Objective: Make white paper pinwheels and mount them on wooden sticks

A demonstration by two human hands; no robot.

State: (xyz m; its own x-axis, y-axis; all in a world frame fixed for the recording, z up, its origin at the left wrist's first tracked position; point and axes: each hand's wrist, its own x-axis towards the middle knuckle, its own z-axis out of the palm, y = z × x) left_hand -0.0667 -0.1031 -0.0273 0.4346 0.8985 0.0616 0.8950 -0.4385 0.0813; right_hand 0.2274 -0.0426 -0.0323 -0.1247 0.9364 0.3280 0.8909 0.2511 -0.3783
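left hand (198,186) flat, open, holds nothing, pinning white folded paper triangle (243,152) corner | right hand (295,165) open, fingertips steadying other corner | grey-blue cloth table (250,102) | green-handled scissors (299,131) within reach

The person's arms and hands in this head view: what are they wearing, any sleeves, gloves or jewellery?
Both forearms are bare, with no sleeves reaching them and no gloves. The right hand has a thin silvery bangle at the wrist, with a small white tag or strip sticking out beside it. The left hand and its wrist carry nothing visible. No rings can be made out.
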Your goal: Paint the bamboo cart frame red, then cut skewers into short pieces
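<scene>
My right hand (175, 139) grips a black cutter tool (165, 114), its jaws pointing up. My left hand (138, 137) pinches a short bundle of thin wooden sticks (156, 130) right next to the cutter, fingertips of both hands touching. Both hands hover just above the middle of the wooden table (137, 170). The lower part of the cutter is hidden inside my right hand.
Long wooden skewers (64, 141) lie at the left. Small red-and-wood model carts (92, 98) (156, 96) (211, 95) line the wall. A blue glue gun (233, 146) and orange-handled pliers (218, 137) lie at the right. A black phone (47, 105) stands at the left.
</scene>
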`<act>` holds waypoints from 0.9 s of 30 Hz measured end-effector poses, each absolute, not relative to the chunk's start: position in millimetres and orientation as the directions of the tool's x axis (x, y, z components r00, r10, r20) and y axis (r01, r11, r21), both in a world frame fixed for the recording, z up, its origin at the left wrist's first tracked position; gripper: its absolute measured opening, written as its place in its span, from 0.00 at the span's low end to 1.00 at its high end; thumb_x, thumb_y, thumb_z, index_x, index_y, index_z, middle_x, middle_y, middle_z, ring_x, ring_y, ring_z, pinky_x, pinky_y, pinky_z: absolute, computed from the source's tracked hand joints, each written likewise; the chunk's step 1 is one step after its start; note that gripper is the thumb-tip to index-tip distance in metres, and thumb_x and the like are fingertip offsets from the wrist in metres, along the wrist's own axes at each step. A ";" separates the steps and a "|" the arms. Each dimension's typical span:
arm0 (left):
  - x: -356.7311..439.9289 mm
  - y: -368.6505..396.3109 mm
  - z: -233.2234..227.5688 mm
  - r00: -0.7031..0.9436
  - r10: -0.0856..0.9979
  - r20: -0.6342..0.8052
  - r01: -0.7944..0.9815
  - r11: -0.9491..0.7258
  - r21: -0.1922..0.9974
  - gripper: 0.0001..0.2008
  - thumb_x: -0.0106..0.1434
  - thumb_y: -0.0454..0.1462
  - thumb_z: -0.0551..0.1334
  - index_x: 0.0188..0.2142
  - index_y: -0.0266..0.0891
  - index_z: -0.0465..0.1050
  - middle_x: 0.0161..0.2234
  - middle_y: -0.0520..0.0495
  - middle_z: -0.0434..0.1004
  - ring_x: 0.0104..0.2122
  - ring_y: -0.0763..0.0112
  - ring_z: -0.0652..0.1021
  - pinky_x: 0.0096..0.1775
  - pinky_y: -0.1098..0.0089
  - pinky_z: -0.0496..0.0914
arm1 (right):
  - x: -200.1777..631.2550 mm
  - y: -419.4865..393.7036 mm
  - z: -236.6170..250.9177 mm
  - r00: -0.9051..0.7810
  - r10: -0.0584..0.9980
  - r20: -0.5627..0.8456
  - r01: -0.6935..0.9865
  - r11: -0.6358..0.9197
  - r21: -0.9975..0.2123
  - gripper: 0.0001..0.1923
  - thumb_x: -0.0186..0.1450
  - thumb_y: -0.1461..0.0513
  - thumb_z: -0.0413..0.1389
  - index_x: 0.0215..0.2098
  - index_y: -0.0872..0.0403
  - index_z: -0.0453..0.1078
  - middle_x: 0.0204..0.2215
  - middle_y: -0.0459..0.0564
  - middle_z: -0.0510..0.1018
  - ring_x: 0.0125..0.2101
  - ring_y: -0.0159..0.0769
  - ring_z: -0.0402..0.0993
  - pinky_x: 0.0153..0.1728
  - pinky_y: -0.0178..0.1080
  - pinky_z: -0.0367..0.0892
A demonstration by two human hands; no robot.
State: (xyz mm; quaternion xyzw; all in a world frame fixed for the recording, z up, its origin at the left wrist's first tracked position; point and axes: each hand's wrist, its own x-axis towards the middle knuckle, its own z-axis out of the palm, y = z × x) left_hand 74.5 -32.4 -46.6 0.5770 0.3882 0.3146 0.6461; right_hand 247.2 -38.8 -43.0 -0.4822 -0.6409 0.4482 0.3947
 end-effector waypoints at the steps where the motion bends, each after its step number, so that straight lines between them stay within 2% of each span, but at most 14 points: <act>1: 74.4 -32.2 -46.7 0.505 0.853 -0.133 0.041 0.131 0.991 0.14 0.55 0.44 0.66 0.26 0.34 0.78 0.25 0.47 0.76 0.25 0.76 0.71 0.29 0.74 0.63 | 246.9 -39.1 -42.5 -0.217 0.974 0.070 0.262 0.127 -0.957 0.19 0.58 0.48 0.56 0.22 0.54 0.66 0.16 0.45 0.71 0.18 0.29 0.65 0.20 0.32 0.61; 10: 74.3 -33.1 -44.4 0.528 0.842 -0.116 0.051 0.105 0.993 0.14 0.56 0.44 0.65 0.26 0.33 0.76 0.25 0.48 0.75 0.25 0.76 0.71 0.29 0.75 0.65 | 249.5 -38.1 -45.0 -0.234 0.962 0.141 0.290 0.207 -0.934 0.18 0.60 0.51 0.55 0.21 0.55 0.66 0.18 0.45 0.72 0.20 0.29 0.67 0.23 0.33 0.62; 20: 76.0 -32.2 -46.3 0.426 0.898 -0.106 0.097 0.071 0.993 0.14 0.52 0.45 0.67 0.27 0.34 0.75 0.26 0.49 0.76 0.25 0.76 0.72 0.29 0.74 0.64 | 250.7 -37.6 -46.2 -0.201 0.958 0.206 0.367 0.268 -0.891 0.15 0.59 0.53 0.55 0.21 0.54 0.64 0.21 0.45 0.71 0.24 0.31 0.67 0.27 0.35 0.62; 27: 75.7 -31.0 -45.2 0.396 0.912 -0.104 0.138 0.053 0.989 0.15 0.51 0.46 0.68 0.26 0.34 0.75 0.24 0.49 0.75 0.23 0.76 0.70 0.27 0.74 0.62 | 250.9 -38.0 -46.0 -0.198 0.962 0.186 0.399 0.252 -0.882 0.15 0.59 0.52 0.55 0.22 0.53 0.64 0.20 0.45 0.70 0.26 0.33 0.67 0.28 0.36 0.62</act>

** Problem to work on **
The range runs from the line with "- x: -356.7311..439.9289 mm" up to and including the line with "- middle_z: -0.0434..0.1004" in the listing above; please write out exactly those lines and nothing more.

** Output for this exercise **
  - x: -356.7311..439.9289 mm
  - y: -368.6505..396.3109 mm
  - z: -233.2234..227.5688 mm
  - r00: -0.7031..0.9436
  - r10: -0.0856..0.9979
  - r20: -0.6342..0.8052
  - r01: -0.7944..0.9815
  - r11: -0.9491..0.7258
  - r21: -0.1922..0.9974
  - gripper: 0.0001..0.2008
  - thumb_x: -0.0106..0.1434
  - thumb_y: -0.0454..0.1462
  - thumb_z: -0.0551..0.1334
  - index_x: 0.0188..0.2142
  - index_y: -0.0266..0.0891
  - index_z: -0.0465..0.1050
  - middle_x: 0.0161..0.2234
  - middle_y: -0.0520..0.0495
  - middle_z: -0.0434..0.1004

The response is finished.